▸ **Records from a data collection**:
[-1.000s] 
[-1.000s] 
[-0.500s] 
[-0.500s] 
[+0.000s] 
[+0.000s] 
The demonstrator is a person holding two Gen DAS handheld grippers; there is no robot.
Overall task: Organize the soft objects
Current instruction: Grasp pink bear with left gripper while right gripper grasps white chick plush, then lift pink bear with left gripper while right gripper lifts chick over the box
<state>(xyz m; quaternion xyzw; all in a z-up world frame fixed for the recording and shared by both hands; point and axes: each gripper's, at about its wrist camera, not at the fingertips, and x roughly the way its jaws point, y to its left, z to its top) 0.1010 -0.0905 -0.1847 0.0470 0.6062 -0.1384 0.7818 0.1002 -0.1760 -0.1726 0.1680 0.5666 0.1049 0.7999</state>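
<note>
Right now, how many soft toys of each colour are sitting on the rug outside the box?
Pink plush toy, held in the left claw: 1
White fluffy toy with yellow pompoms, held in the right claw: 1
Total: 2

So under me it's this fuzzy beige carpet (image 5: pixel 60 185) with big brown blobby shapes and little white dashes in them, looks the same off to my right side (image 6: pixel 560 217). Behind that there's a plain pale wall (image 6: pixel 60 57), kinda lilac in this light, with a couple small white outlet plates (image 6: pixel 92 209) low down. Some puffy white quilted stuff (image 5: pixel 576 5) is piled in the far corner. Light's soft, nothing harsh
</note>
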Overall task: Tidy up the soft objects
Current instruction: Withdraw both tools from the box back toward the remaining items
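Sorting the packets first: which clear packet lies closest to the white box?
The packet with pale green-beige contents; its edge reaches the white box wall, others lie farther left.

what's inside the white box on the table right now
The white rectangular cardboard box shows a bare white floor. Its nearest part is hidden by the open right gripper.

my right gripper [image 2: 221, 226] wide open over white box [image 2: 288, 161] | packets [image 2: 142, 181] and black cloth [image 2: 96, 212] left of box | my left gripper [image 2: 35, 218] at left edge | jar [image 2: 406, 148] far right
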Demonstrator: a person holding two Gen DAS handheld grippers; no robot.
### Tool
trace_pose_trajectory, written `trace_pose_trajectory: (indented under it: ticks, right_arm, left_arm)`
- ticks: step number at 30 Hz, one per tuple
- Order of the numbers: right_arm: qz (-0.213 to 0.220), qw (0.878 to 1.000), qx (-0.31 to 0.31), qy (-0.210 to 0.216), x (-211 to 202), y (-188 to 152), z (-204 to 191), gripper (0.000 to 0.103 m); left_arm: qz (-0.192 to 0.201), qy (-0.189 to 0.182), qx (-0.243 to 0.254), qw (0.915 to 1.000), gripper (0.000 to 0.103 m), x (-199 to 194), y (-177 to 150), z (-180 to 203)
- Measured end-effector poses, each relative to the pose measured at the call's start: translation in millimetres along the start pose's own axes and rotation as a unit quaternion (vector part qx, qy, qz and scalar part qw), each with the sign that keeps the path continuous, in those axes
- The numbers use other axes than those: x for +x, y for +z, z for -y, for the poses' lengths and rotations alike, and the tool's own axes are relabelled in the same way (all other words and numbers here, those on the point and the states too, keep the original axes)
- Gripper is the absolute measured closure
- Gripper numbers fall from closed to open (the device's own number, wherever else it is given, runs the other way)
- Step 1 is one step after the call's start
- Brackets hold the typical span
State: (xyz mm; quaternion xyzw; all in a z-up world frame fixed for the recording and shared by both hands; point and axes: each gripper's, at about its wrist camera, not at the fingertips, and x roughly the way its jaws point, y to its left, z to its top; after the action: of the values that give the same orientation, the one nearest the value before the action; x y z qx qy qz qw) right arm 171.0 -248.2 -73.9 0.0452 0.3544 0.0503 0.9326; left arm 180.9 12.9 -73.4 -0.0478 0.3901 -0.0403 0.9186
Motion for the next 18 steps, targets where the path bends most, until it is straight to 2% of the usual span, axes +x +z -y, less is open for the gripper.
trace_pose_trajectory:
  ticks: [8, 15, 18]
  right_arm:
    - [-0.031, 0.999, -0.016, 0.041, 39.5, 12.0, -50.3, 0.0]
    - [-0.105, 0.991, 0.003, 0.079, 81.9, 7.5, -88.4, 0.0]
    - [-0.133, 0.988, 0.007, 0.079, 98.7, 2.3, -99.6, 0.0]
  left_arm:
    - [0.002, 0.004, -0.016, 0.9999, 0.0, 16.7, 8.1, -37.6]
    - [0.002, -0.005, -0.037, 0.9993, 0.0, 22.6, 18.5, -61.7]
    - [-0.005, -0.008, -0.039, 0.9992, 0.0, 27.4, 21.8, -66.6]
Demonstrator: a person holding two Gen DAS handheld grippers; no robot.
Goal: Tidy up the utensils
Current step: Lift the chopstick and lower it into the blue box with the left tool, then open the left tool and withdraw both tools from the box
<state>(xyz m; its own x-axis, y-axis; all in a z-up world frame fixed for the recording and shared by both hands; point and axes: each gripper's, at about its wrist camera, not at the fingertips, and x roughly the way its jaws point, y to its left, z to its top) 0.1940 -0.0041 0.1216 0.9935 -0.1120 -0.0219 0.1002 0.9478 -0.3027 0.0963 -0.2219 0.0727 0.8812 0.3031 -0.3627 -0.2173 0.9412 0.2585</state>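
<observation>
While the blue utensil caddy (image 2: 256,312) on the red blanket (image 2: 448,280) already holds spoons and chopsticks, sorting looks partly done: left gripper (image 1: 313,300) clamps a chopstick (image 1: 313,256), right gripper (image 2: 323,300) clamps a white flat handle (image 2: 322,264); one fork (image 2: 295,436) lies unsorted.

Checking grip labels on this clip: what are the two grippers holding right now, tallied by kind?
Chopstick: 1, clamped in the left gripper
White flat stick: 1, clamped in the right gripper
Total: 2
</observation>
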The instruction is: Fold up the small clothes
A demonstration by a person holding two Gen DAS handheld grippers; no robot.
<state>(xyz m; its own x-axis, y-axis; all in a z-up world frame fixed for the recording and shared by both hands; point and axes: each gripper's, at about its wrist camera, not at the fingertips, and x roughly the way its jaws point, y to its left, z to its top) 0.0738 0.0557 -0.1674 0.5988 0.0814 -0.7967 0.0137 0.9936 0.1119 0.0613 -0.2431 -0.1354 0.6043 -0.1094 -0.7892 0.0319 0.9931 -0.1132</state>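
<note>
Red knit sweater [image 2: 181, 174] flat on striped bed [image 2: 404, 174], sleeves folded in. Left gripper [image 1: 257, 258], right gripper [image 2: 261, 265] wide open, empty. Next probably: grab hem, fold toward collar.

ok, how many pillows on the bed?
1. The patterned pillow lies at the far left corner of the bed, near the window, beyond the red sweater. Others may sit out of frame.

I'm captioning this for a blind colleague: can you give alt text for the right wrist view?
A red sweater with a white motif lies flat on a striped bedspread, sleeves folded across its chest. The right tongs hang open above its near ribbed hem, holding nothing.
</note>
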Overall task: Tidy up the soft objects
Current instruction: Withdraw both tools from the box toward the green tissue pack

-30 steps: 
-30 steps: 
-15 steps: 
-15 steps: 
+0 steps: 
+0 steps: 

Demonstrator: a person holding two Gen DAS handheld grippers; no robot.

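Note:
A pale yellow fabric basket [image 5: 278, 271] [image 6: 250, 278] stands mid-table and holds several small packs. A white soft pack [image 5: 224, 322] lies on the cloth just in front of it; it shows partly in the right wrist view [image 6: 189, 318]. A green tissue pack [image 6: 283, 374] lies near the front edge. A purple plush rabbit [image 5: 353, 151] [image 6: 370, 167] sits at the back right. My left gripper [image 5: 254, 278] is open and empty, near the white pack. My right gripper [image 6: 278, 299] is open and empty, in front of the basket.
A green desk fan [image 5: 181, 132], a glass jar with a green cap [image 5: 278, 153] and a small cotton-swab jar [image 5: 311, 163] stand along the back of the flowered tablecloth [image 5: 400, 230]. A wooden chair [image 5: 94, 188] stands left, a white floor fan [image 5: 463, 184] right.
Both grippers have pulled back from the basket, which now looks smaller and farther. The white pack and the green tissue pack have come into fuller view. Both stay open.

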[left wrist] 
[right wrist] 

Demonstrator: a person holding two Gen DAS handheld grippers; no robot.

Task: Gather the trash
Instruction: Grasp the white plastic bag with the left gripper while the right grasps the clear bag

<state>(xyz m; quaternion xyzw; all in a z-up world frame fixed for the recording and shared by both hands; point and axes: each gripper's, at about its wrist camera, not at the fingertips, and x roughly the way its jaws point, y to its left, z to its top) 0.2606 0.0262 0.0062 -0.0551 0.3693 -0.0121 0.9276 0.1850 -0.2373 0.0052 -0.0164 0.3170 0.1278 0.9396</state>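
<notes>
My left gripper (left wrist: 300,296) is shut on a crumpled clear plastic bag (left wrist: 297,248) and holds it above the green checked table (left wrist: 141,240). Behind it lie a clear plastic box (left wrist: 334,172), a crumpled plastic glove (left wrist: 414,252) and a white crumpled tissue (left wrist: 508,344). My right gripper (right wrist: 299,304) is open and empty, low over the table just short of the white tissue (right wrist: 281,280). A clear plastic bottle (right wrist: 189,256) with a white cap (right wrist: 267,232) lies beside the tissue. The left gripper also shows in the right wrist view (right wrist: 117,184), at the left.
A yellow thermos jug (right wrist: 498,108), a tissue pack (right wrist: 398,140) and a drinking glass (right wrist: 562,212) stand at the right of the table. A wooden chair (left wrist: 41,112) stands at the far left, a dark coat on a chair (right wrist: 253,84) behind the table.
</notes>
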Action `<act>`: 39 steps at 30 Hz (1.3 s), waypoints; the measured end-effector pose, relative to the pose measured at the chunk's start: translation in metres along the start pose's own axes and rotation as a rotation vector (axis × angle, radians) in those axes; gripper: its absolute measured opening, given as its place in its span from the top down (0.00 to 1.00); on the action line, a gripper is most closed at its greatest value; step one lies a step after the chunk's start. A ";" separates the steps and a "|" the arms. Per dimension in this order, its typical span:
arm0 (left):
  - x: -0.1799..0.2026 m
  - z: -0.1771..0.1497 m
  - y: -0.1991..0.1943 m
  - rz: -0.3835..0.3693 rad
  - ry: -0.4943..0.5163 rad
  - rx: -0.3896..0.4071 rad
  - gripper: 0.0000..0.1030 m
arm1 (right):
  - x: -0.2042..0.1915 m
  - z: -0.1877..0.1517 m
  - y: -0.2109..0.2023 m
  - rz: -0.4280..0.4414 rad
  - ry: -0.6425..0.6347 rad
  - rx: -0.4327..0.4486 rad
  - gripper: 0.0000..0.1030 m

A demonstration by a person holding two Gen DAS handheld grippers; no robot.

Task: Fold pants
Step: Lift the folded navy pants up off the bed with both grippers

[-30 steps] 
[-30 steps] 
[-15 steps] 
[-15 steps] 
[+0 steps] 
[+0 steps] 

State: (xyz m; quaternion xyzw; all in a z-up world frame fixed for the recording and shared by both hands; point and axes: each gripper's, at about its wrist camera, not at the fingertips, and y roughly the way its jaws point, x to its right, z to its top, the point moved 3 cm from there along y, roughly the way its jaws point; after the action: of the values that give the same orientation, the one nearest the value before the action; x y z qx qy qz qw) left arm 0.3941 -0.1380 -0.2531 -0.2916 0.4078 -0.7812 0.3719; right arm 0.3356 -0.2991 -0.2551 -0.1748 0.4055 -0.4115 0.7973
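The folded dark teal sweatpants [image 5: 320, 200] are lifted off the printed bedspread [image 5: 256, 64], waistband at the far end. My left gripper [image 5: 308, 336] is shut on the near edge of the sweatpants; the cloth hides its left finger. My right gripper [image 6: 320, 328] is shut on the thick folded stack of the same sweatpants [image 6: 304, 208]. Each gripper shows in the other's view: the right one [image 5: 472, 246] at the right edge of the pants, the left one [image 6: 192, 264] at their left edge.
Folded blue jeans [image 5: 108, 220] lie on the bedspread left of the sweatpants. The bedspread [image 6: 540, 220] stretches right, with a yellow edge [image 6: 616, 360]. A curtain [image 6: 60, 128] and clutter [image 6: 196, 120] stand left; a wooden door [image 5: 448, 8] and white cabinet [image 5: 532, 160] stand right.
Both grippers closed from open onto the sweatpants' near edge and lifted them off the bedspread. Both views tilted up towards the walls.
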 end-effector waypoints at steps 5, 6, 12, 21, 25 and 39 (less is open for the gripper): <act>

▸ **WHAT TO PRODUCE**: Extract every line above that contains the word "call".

▸ **EXERCISE SOLUTION**:
- Measured end-effector poses, each relative to the pose measured at the call's start: translation in millimetres along the start pose's own axes and rotation as a unit quaternion (vector part qx, qy, qz and scalar part qw), each with the sign that keeps the path continuous, in those axes
- Step 1 is one step after the call's start

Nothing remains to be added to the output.